[Your objective]: Everything in the listing below has to be repeated exactly, except the pictures.

<<<<

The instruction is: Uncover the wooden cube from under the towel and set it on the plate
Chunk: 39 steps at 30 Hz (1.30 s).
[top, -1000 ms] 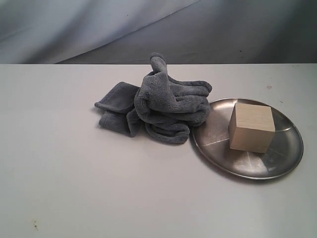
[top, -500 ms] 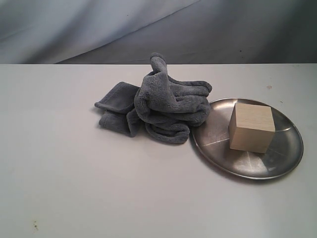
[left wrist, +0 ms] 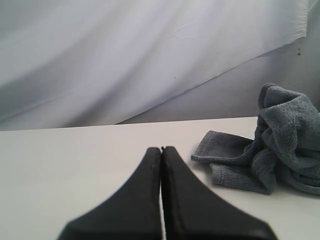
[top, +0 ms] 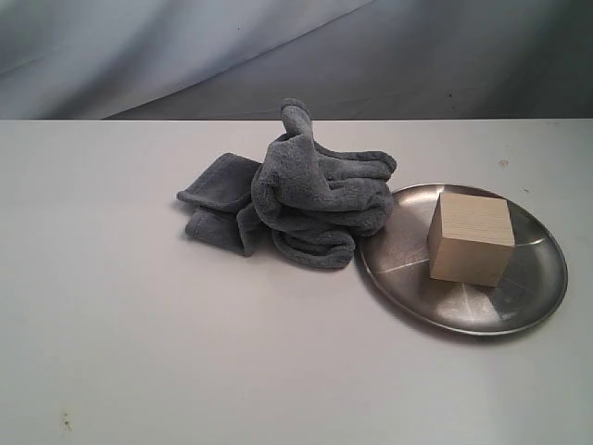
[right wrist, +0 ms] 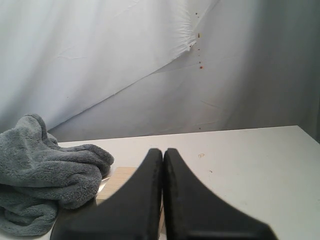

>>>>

[Finished exercise]:
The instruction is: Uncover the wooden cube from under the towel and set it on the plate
Chunk: 39 steps at 30 Hz (1.30 s).
[top, -1000 ms] 
[top, -500 ms] 
[left wrist, +0 ms] 
[top, +0 ms] 
[right wrist, +0 ms] 

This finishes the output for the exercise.